Rise of the Tomb Raider DX12 thread usage study

So this is my first real deep dive into a topic like this. If you find any errors or have any questions about what I put down, don't hesitate to ask or tell me. :D

.

.

               So this essay was actually inspired by a session of gaming where I was playing Rise of the Tomb Raider where I noticed that the game was using all of my six cores and twelve threads on my Ryzen 5 1600. Closely inspecting the cpu usage graph for each core revealed that all of the cores seemed to have the same usage pattern which gave me pause as to whether or not the game was actually using all of the cores for a useful load or if it was just replicating data to be worked on across multiple cores at the same time. I did not notice this behavior in dx11 mode though my overall performance was lower in DX11 overall. I decided to further investigate this by seeing if I could disable threads and cores to find out at which point the frame rates would actually start suffering from the reduced thread count which should indicate how many threads Rise of the Tomb raider was actually using.

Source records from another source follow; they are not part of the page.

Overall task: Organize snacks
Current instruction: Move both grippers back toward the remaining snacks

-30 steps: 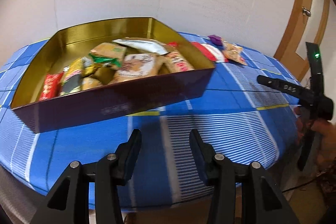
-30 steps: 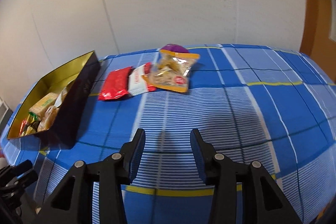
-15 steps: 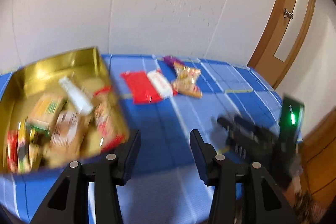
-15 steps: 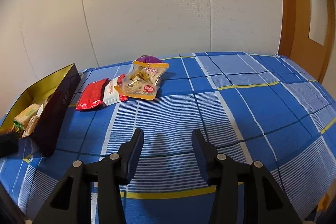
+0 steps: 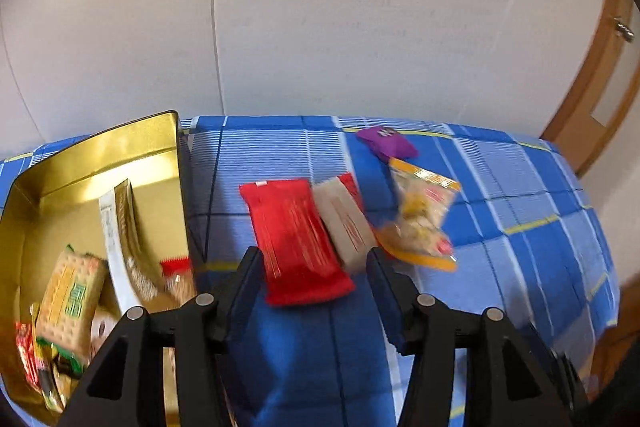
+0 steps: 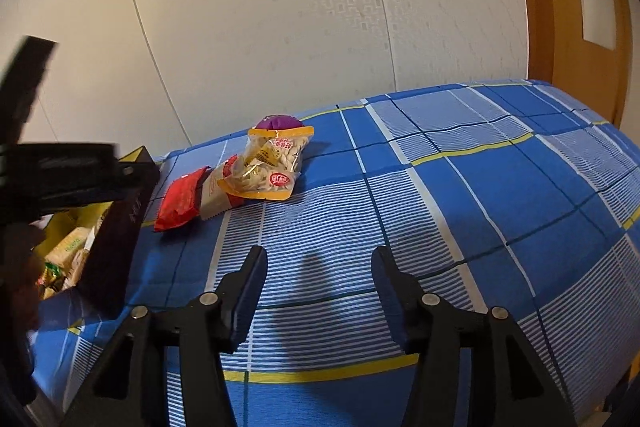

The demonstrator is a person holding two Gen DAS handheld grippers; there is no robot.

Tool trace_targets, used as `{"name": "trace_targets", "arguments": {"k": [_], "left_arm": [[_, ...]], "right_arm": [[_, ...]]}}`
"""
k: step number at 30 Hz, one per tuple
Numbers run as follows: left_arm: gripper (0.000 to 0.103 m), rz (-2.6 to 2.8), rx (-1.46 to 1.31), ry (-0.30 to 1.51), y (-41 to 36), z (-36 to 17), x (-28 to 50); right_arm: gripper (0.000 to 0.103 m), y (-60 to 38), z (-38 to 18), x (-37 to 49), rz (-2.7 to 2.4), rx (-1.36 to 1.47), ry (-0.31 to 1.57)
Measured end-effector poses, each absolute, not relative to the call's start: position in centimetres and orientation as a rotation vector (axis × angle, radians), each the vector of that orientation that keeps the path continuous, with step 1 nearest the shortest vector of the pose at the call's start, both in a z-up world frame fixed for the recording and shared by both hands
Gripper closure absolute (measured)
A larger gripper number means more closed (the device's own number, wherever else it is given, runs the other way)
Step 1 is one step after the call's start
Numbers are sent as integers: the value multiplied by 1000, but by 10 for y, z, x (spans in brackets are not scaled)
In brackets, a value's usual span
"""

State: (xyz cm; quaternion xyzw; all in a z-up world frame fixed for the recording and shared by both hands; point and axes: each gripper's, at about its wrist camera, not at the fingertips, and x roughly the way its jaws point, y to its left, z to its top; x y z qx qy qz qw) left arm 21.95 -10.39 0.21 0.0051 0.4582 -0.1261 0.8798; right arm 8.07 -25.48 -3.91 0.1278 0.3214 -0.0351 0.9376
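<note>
Blue-checked worktop [image 5: 500, 187] now fills the left view: the left gripper [image 5: 314, 277], jaws opening and empty, has swung from the gold box [image 5: 96, 151] to the red packet [image 5: 296, 243], likely next in.

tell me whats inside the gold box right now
The gold box holds a green-and-yellow cracker pack, a long white-and-gold packet, a red wrapper and other small snacks. Whatever lies beneath them or behind the left gripper is hidden.

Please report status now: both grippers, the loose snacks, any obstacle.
Left gripper opening, empty, over red foil snack packet. Right gripper opening, empty, above blue checked cloth. Four packets outside gold-lined box. Nothing in the way.
</note>
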Motion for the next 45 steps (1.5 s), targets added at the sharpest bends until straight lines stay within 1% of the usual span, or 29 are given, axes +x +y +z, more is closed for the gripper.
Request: {"name": "trace_targets", "arguments": {"k": [5,11,20,23,30,35,40,41,42,44,45], "left_arm": [[49,-219,14,1042,-113,-17,250],[49,-203,69,1074,-124,-34,258],[49,-219,123,1029,-129,-39,249],[49,-251,148,1007,-131,-40,235],[51,-323,169,951,-134,-42,196],[52,-306,52,971,-128,-37,207],[52,-284,95,971,-131,-39,217],[54,-287,95,969,-130,-39,215],[59,-293,97,963,-130,-39,212],[61,-304,121,951,-132,-40,203],[64,-311,125,943,-131,-40,198]], "right_arm": [[48,-257,-38,81,-64,299,648],[48,-268,-40,83,-63,371,654],[47,-275,-43,83,-100,397,668],[43,-275,-42,83,-143,365,668],[43,-285,-43,81,-181,399,662],[43,-286,-44,82,-183,405,663],[43,-286,-46,83,-180,414,671],[43,-287,-47,83,-180,418,672],[43,-287,-48,84,-181,420,673],[43,-288,-48,84,-182,422,672],[43,-288,-49,84,-183,425,673]]}}
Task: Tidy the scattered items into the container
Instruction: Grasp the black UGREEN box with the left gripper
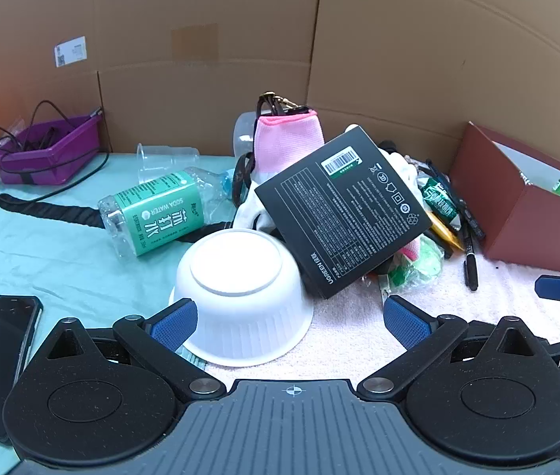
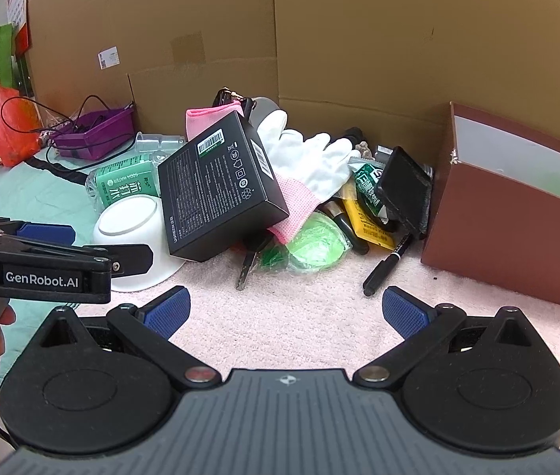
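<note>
A white bowl (image 1: 240,297) lies upside down at the edge of the pink towel (image 1: 351,340). My left gripper (image 1: 289,322) is open just in front of it, the left pad close beside the bowl's wall. A black box (image 1: 343,213) leans on a pile holding a pink-and-white glove (image 2: 311,162), a green packet (image 2: 367,190), a yellow pack (image 2: 367,221) and a black marker (image 2: 386,261). A soda water bottle (image 1: 157,213) lies on its side. The open maroon box (image 2: 517,237) stands at the right. My right gripper (image 2: 286,310) is open over bare towel.
A black phone (image 1: 2,360) lies near left on the teal cloth (image 1: 42,261). A purple bin (image 1: 50,150) with cables sits far left, beside a clear cup (image 1: 161,158). Cardboard walls (image 1: 398,59) close off the back. An orange bag (image 2: 6,126) stands beyond the bin.
</note>
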The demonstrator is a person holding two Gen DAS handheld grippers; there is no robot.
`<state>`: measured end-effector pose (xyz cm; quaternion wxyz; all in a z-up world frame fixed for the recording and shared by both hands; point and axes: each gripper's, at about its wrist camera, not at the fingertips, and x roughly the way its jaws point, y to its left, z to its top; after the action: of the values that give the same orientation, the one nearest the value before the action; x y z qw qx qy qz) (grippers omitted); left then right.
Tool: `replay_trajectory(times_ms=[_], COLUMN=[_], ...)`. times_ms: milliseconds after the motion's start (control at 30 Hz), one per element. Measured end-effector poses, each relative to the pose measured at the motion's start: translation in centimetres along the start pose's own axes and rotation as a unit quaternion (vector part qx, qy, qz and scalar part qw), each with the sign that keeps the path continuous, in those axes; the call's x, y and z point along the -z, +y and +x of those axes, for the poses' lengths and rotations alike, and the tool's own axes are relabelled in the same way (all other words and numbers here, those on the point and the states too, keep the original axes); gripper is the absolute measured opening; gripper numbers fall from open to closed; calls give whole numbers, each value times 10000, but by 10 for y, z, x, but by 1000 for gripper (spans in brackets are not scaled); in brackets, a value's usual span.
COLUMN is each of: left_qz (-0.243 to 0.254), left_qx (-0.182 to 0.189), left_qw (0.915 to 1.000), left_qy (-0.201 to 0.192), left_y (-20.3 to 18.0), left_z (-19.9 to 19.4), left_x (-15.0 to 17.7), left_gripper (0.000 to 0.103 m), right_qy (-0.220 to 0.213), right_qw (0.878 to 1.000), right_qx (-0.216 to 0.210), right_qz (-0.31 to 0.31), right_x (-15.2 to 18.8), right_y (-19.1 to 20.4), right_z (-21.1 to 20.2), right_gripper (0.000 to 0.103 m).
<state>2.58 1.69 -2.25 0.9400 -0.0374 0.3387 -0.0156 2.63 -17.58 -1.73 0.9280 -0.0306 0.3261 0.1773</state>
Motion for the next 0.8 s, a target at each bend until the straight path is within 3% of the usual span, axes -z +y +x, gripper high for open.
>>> replay_trajectory(times_ms=[467, 800], left_qz=[33, 20], left_qx=[72, 393], left_qw=[9999, 9992], left_qy=[63, 24], left_y=[-1, -2], left_z=[15, 34], left_x=[-10, -30], left_gripper=[103, 103], right_qy=[-83, -342], right_qw=[9997, 9983], right_qx=[-110, -91], right_qz=[-178, -472], right_x=[-4, -13], right_y=[-1, -1], right_z=[15, 33], right_gripper=[103, 103])
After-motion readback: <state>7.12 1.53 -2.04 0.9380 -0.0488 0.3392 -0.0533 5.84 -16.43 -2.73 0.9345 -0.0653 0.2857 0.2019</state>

               My methods for testing were using Rise of the Tomb Raider’s built in benchmark in repetition at the medium preset with textures turned up to high, anisotropic filtering set to 16x, dof turned off, motion blur and vignette blur turned off, tessellation set to on, and smaa as my anti aliasing. DX12 was enabled as well as exclusive fullscreen with a resolution of 3440x1440. In order to test the core and thread differences, I would disable the amount of cores or disable smt in the bios of my Gigabyte ab350n motherboard prior to testing and then boot into Windows 10. I would allow all system processes to die down and then launch ROTTR. I used msi afterburner, HWINFO64, and windows task manager to monitor cpu and gpu usage along with temperatures and power draw. I would run an initial “sacrificial” run of the benchmark to allow the system to load whatever it needed to into ram to reduce stutter and random cpu usage which would be otherwise unrepresentative of the overall expected performance. I would then run the benchmark six more times sequentially recording the average, minimum, and maximum frame rates for each part of the test. At the end of the run I would take a screenshot of all aforementioned monitoring software for further analysis.

The system in question is comprised of an AMD Ryzen 5 1600 overclocked to 3.8Ghz using 1.325 Vcore, 16Gb Team Group Delta rgb ddr4 running at 2666Mhz cl 15, an EVGA GTX 1070 ti sc black edition with a sustained boost frequency of between 2050-2025Mhz, all on a Gigabyte ab350n wifi mini itx board and with all components custom liquid cooled on a 240mm loop with all fans at 100% pwm to ensure temperature was not a variable in regards to performance.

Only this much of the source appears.